● What is needed
Both the line with "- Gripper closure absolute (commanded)" and the line with "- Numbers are" in the records below must appear in the output, along with every line between them, exactly and with nothing added.

[Records from a data collection]
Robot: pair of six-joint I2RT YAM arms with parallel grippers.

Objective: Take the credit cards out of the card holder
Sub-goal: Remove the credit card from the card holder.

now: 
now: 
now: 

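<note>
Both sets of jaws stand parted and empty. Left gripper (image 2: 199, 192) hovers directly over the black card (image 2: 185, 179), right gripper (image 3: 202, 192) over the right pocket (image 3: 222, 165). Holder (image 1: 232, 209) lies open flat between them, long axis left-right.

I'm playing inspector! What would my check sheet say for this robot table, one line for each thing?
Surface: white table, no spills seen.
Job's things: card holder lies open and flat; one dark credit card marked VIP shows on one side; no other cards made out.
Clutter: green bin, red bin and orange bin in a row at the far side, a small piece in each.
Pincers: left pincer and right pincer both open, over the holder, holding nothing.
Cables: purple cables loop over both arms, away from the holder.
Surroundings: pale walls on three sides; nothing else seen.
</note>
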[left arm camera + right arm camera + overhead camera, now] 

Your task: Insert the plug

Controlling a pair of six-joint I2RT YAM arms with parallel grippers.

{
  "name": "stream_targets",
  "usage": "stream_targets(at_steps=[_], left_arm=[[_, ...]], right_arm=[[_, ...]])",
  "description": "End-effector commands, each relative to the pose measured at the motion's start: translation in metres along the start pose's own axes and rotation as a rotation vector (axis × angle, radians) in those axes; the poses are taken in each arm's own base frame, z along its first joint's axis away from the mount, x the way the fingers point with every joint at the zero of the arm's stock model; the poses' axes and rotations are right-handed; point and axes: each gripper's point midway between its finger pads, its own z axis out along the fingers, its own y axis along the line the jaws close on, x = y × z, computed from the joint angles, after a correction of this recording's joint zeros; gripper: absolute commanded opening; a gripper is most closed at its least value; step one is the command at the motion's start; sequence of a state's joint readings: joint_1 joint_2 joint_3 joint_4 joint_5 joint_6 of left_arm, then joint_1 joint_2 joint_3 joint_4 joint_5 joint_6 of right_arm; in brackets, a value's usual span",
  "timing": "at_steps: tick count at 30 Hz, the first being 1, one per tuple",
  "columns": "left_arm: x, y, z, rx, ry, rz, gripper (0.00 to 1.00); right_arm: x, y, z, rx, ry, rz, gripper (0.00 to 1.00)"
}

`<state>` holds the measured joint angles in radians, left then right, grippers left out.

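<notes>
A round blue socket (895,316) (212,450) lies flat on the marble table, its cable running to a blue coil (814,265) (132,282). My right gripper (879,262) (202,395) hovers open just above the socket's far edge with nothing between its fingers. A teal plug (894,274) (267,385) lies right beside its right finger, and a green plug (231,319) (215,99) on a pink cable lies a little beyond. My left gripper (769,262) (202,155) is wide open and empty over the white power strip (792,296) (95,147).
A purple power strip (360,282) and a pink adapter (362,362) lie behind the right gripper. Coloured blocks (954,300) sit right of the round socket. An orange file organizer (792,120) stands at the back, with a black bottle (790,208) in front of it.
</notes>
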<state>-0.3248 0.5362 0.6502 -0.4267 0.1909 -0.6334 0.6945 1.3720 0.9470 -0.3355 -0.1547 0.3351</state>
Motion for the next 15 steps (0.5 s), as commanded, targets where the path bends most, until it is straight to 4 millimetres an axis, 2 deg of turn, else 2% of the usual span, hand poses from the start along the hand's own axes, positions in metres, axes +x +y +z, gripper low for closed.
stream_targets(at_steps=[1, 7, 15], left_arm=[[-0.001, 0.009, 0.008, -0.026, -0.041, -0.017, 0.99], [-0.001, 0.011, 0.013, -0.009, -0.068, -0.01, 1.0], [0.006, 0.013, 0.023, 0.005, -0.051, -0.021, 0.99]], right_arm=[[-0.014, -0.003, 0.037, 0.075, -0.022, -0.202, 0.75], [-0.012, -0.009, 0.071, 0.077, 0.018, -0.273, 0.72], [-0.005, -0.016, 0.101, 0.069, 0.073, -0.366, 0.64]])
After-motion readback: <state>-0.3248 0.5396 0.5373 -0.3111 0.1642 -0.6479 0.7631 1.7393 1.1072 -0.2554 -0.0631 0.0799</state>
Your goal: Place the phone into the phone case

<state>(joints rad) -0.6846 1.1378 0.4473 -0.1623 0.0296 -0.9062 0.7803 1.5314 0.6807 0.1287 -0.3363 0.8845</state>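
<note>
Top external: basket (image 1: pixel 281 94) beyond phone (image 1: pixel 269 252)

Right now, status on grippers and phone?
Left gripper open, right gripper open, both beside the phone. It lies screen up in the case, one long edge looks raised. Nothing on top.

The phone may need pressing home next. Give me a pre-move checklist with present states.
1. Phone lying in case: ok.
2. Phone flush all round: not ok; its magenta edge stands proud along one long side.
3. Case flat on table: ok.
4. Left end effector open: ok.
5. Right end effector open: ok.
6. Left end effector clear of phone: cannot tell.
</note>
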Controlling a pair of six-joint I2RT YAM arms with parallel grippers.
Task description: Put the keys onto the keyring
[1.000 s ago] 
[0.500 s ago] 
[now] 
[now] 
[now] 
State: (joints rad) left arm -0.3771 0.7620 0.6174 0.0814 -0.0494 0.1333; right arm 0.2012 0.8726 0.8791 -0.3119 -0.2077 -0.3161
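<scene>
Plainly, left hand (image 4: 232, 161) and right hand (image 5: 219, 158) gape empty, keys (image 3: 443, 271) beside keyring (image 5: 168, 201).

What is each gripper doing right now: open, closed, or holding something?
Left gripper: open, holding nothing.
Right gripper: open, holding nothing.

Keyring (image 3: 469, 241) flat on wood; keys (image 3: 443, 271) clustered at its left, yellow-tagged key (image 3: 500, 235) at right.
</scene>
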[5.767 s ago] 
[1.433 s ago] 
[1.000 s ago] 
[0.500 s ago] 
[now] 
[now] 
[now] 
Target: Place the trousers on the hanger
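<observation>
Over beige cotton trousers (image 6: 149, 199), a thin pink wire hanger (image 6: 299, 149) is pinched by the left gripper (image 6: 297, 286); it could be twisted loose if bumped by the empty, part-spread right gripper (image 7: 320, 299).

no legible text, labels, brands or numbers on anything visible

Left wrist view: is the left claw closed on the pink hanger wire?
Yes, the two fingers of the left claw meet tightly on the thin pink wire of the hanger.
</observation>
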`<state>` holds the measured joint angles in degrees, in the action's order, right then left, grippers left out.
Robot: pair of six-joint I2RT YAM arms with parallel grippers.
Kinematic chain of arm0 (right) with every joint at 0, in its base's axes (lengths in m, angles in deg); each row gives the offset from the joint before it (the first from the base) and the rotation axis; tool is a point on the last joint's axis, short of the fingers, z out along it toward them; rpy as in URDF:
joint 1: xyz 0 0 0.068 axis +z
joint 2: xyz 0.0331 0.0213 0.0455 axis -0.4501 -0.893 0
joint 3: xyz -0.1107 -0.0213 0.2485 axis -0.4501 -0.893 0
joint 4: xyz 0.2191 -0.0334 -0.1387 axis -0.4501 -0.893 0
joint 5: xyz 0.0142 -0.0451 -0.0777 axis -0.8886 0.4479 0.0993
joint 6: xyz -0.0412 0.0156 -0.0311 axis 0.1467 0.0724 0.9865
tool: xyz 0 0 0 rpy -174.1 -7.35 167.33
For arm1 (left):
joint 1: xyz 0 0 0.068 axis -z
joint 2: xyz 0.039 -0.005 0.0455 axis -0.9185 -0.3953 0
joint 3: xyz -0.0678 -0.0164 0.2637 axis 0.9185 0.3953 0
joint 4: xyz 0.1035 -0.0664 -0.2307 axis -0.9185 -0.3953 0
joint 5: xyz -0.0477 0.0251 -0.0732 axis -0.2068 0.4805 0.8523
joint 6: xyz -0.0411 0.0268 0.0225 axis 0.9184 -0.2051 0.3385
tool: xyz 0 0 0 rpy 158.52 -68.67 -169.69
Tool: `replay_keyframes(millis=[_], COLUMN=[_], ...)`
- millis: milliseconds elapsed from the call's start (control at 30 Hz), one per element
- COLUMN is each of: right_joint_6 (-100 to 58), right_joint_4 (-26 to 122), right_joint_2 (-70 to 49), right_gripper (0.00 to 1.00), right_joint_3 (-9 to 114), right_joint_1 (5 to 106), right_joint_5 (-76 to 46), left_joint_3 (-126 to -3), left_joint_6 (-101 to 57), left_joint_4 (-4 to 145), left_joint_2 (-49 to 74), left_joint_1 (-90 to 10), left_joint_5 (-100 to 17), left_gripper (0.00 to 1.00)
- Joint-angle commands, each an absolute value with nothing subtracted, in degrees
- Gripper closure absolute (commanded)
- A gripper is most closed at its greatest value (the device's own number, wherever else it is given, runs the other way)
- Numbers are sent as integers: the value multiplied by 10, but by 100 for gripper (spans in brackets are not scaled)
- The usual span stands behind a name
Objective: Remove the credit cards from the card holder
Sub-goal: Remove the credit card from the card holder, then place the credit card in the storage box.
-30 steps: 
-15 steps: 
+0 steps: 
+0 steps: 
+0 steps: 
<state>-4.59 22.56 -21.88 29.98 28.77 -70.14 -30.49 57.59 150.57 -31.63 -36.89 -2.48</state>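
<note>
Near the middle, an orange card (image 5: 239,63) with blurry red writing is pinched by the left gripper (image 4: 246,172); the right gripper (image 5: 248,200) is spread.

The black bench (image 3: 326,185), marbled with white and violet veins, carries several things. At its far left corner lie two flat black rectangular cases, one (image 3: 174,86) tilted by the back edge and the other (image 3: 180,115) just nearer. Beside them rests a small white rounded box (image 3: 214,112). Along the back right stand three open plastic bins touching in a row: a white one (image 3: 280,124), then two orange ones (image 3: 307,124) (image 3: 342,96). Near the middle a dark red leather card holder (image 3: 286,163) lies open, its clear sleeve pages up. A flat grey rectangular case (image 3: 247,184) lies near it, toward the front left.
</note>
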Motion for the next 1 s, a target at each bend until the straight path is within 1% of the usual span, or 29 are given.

● Problem solution
- Gripper closure absolute (commanded)
- A gripper is most closed at its greatest value (the device's own number, wherever else it is given, runs the other way)
- Numbers are sent as integers: the value multiplied by 10, but by 100 for gripper (spans in brackets are not scaled)

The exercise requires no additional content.